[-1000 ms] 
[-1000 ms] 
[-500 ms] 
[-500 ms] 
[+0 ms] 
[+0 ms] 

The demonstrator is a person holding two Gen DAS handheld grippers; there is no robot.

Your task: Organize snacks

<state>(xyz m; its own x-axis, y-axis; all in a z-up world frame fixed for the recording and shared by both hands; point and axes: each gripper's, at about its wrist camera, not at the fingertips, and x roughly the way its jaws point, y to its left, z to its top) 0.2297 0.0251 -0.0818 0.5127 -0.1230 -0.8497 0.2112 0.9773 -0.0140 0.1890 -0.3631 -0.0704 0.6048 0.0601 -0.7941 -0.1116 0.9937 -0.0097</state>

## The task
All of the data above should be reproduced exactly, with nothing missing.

## Written solution
[-1000 ms] 
[-1000 ms] 
[-500 ms] 
[-500 ms] 
[+0 ms] 
[+0 ms] 

The demonstrator is a person holding two Gen DAS handheld grippers; there is no robot.

Your task: Organize snacks

<state>(xyz m; its own x-axis, y-axis; all in a z-up world frame fixed for the recording and shared by both hands; point and axes: each gripper's, at about its wrist camera, not at the fingertips, and x roughly the way its jaws point, y to its left, z to its top) 0.2297 0.0251 -0.0818 0.5127 -0.1230 -0.8497 0.2112 0.9773 -0.0140 0.1890 -0.3631 -0.0704 0.6048 0.0601 -0.7941 -0.1116 0.9937 -0.0097</state>

The work on the exercise is done.